Record extracts:
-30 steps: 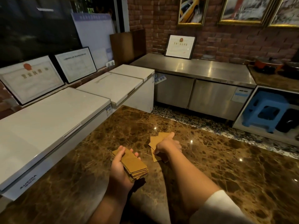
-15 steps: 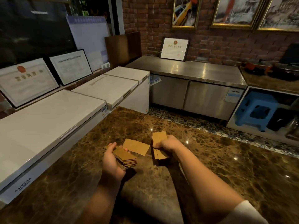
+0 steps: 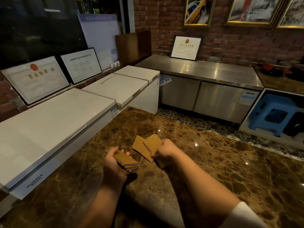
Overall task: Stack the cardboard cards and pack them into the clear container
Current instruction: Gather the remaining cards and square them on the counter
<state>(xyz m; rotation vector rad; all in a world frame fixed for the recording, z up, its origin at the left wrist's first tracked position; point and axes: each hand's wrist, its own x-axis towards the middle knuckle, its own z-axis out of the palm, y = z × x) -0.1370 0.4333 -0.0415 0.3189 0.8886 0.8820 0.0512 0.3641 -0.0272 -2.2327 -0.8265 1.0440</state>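
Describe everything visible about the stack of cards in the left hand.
The stack of cards is a neat pile of brown, corrugated-looking cardboard rectangles, roughly a handful thick, with its layered edges facing the camera. It is held in the air above the marble counter, tilted down toward the right. The left hand cradles it from below and the side, and its fingers curl over the far edge. It touches nothing else and sits apart from the loose cards in the right hand.

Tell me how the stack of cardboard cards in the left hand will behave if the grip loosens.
The stack of cards would probably slide apart: its edges already sit stepped, not flush. Each card looks stiff, since the loose cards in the right hand stay flat. The stack seems light, as the left hand carries it alone.
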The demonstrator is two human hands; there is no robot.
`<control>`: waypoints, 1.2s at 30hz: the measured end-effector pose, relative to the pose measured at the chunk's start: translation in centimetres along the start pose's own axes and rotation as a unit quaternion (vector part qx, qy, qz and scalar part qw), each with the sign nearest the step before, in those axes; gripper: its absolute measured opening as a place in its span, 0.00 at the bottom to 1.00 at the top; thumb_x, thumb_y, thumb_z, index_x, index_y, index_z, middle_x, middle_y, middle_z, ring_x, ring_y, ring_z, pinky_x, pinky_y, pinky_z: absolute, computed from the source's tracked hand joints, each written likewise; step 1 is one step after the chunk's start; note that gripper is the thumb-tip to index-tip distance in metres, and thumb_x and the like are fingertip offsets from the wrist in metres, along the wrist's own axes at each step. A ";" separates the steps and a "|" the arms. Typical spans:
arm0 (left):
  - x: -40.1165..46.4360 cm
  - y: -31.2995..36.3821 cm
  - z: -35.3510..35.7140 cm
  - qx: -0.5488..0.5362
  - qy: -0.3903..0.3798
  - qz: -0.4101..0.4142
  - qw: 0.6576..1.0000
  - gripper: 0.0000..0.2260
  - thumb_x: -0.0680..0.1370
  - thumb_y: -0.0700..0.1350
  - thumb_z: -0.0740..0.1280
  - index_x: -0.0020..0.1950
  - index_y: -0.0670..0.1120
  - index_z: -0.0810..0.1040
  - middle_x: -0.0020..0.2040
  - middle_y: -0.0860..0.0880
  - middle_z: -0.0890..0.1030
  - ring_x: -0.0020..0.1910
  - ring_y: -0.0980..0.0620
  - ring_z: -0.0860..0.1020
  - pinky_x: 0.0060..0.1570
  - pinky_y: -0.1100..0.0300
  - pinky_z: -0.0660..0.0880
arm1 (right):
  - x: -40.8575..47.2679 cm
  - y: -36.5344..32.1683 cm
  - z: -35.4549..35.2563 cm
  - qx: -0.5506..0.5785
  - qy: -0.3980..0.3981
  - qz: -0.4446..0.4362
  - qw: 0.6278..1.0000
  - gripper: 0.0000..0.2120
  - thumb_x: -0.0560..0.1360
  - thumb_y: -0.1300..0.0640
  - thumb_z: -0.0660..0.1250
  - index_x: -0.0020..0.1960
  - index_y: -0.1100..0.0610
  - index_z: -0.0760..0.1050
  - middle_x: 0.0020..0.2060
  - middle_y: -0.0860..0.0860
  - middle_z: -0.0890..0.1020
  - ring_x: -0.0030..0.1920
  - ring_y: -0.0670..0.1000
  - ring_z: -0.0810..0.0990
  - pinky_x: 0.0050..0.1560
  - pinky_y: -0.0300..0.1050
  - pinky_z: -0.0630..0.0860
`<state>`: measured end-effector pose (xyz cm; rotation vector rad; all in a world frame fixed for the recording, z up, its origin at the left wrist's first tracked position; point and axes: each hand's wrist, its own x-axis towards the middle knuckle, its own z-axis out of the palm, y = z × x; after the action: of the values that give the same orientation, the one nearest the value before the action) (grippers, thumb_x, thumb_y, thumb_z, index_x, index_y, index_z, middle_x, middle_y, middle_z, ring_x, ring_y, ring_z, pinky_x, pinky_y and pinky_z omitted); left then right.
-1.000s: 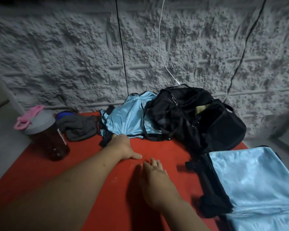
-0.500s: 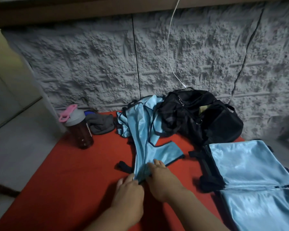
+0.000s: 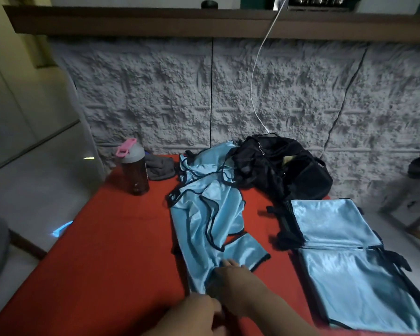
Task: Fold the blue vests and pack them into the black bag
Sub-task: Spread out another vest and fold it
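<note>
Home room, textured grey wall panels [image 3: 155, 98], wooden shelf [image 3: 131, 20], tiled floor [image 3: 34, 190]

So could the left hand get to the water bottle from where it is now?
Probably yes. The left hand is at the near end of the loose blue vest, and only bare red table lies between it and the water bottle, though that is a long forward reach.

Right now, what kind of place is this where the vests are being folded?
Probably a room in a home, not a workshop. A red table stands against a rough grey wall under a shelf. A bottle, a black bag and a white cable are everyday personal things.
</note>
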<state>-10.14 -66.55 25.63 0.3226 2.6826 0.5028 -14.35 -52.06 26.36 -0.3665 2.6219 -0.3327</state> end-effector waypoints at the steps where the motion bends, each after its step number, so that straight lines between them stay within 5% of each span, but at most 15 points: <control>1: -0.2 0.2 -0.6 -0.032 0.025 -0.007 0.999 0.09 0.80 0.50 0.63 0.54 0.55 0.82 0.49 0.60 0.83 0.48 0.62 0.81 0.47 0.67 0.75 | -0.6 0.1 -0.5 0.017 0.021 0.025 0.999 0.25 0.77 0.41 0.49 0.58 0.53 0.78 0.59 0.55 0.77 0.65 0.59 0.74 0.62 0.51 0.71; 3: -0.1 0.0 -1.7 -0.082 0.115 0.002 0.990 0.05 0.73 0.53 0.64 0.44 0.54 0.78 0.37 0.59 0.80 0.36 0.62 0.79 0.38 0.64 0.76 | -1.2 0.5 -0.9 0.018 0.069 0.067 0.995 0.16 0.79 0.49 0.58 0.56 0.56 0.79 0.58 0.56 0.81 0.61 0.60 0.79 0.58 0.47 0.74; 7: 2.7 -1.2 -4.7 -0.032 0.232 0.043 0.971 0.03 0.78 0.46 0.62 0.48 0.54 0.73 0.51 0.55 0.77 0.56 0.54 0.73 0.60 0.55 0.73 | -0.4 1.3 -0.1 0.023 0.113 0.134 0.984 0.19 0.81 0.51 0.55 0.68 0.56 0.74 0.68 0.58 0.72 0.72 0.59 0.67 0.71 0.49 0.66; 10: 5.6 -2.0 -5.1 -0.009 0.172 0.034 0.985 0.11 0.82 0.48 0.61 0.64 0.49 0.69 0.67 0.51 0.70 0.71 0.50 0.67 0.69 0.56 0.66 | 1.2 1.8 1.9 0.022 0.091 0.167 0.981 0.34 0.79 0.38 0.43 0.77 0.57 0.62 0.75 0.61 0.62 0.77 0.64 0.57 0.77 0.56 0.57; 12: 6.6 -2.4 -5.0 0.037 0.114 -0.002 0.993 0.21 0.84 0.53 0.59 0.73 0.47 0.64 0.72 0.47 0.69 0.72 0.47 0.68 0.70 0.53 0.67 | 1.9 2.0 2.3 0.022 0.095 0.200 0.975 0.42 0.76 0.34 0.36 0.79 0.60 0.56 0.78 0.62 0.58 0.79 0.65 0.52 0.78 0.58 0.53; 18: 5.8 -0.6 -6.0 0.179 0.053 -0.095 0.978 0.28 0.85 0.58 0.51 0.79 0.42 0.57 0.67 0.41 0.76 0.66 0.40 0.75 0.62 0.49 0.72 | 4.2 3.7 0.5 0.009 0.125 0.216 0.968 0.34 0.84 0.40 0.47 0.81 0.62 0.50 0.81 0.61 0.53 0.81 0.62 0.48 0.79 0.57 0.50; 21: 3.6 -0.2 -6.3 0.102 -0.020 -0.097 0.990 0.23 0.86 0.56 0.52 0.69 0.40 0.71 0.63 0.39 0.79 0.61 0.40 0.79 0.59 0.52 0.75 | 5.5 4.9 0.0 0.004 0.131 0.185 0.974 0.31 0.84 0.45 0.48 0.81 0.60 0.50 0.81 0.57 0.53 0.81 0.59 0.48 0.80 0.59 0.49; 23: 2.5 -0.4 -5.7 -0.056 -0.093 -0.129 0.986 0.23 0.84 0.56 0.54 0.55 0.38 0.76 0.48 0.38 0.85 0.47 0.40 0.85 0.47 0.53 0.82 | 6.3 5.4 -0.2 -0.001 0.137 0.150 0.979 0.29 0.83 0.49 0.51 0.81 0.59 0.52 0.81 0.54 0.53 0.82 0.56 0.46 0.79 0.60 0.49; 25: 2.1 -0.4 -5.4 -0.244 -0.150 -0.156 0.945 0.21 0.84 0.53 0.55 0.55 0.35 0.75 0.40 0.38 0.85 0.37 0.39 0.85 0.36 0.54 0.81 | 6.6 5.6 -0.7 -0.001 0.142 0.121 0.982 0.28 0.83 0.51 0.52 0.80 0.57 0.54 0.81 0.52 0.54 0.82 0.54 0.46 0.78 0.60 0.49; 27: 2.4 -1.3 -5.8 -0.341 -0.094 -0.151 0.923 0.12 0.83 0.45 0.57 0.54 0.38 0.76 0.38 0.40 0.83 0.34 0.40 0.82 0.33 0.55 0.78 | 6.7 5.6 -1.0 -0.005 0.151 0.106 0.983 0.27 0.83 0.52 0.53 0.80 0.56 0.55 0.81 0.52 0.54 0.82 0.54 0.46 0.78 0.60 0.49; 29: 3.1 -3.1 -7.2 -0.268 0.078 -0.132 0.951 0.09 0.79 0.40 0.59 0.47 0.49 0.78 0.38 0.47 0.82 0.34 0.45 0.80 0.32 0.56 0.76 | 6.5 5.3 -1.4 -0.008 0.157 0.108 0.982 0.28 0.82 0.54 0.53 0.81 0.56 0.55 0.82 0.53 0.52 0.82 0.55 0.45 0.79 0.59 0.46; 32: 4.2 -6.6 -9.2 -0.048 0.209 -0.131 0.968 0.17 0.77 0.38 0.63 0.64 0.53 0.76 0.55 0.48 0.79 0.53 0.46 0.78 0.50 0.58 0.75 | 6.1 4.7 -1.3 -0.001 0.175 0.105 0.979 0.27 0.81 0.56 0.52 0.80 0.55 0.57 0.81 0.56 0.54 0.82 0.57 0.48 0.79 0.56 0.49; 34: 5.3 -8.6 -9.5 0.026 0.185 -0.150 0.971 0.28 0.76 0.39 0.64 0.74 0.55 0.67 0.67 0.46 0.72 0.67 0.43 0.70 0.67 0.55 0.69 | 5.8 4.5 -0.8 0.004 0.178 0.086 0.980 0.22 0.83 0.53 0.51 0.76 0.54 0.62 0.78 0.55 0.59 0.80 0.58 0.53 0.78 0.55 0.55; 36: 6.2 -9.9 -9.0 0.027 0.142 -0.152 0.978 0.33 0.76 0.38 0.63 0.78 0.58 0.61 0.71 0.45 0.68 0.71 0.42 0.65 0.71 0.53 0.65 | 5.6 4.5 0.0 0.011 0.160 0.090 0.983 0.23 0.84 0.50 0.49 0.78 0.54 0.59 0.78 0.53 0.58 0.80 0.57 0.51 0.78 0.55 0.53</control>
<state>-20.96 -76.39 27.43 -0.1574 2.9504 0.4076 -19.98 -49.55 22.68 -0.0708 2.9345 -0.3852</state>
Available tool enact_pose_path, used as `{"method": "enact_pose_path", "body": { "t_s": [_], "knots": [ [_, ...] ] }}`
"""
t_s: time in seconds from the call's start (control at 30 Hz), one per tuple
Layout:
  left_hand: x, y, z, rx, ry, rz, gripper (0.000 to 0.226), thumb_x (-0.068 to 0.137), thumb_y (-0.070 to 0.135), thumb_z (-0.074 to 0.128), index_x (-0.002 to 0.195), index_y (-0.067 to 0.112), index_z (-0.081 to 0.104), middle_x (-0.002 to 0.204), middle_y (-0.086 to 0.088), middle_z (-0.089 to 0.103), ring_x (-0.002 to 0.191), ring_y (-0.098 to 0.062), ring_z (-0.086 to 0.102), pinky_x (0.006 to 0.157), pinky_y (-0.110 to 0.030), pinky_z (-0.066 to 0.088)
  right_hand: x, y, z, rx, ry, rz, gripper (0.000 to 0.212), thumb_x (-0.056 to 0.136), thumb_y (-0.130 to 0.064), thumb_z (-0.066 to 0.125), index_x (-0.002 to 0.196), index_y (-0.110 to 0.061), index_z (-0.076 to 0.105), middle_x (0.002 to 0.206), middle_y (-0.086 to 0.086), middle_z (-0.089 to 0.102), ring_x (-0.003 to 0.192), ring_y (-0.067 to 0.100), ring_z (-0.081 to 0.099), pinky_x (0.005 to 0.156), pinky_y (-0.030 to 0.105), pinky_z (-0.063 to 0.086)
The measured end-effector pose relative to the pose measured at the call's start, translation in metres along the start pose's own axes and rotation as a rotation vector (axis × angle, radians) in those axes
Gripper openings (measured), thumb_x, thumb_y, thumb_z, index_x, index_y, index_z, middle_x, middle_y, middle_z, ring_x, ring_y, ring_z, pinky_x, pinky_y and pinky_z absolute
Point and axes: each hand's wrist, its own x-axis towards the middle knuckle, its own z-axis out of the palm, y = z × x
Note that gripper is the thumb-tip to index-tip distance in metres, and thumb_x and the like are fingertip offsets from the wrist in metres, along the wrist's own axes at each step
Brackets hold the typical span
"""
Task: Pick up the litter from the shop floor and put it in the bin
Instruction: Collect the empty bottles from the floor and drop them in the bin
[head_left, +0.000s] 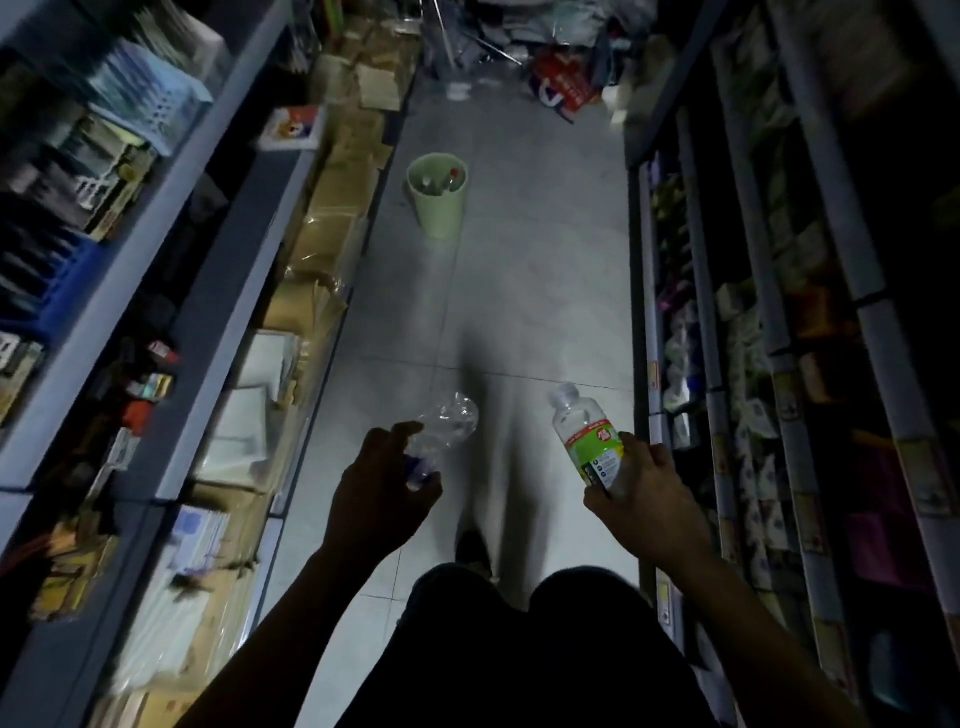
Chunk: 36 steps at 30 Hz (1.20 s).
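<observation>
Two bottles in hand — bin still ahead
Left hand (387, 486) grips a crushed clear bottle (447, 421), right hand (641, 491) a labelled bottle (584, 434); green bin (439, 213) already holds some.

Clear, crinkled thin plastic is seen on the crushed bottle (448, 422), kinda glossy. Smooth clear plastic with a glossy printed label is seen on the labelled bottle (586, 435). Matt green plastic for the bin (440, 213); smooth, faintly shiny floor tiles (540, 291).
</observation>
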Motion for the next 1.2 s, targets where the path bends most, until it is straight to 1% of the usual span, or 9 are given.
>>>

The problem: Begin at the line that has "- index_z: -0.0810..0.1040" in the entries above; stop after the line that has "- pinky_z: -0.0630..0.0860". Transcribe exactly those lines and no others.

Answer:
  - index_z: -0.0810..0.1040
  - middle_x: -0.0020..0.2040
  - middle_y: -0.0860..0.0880
  - middle_z: -0.0890..0.1030
  - ring_x: -0.0020..0.1910
  - ring_y: -0.0980..0.0620
  - ring_z: -0.0860..0.1020
  - pinky_x: 0.0060..0.1570
  - pinky_y: -0.1100..0.0300
  - pinky_z: -0.0660..0.0880
arm1 (right):
  - x: -40.8575..47.2679 cm
  - y: -36.5344..32.1683 cm
  - z: -35.4549..35.2563 cm
  - qx: -0.5506..0.5785
  - qy: -0.3980..0.3981
  - qz: -0.4446..0.4362
  - qw: 0.6278..1.0000
  - gripper: 0.0000..0.2120
  - thumb_x: -0.0560..0.1360
  - thumb_y: -0.1300..0.0640
  - thumb_z: -0.0660..0.1250
  - index_x: -0.0020..0.1960
  - index_y: -0.1100..0.0610
  - index_z: -0.0760..0.1050
  - middle_x: 0.0020..0.2060
  - middle_y: -0.0860..0.0860
  - middle_z: -0.0890..0.1020
  - ring_x: -0.0030..0.1920
  - ring_y: -0.0670..0.1000
  - ring_z: -0.0810..0.0990
  - pinky_x: 0.0050..0.1560
  - pinky_y: -0.0300..0.1050
  - pinky_z: -0.0630..0.0860

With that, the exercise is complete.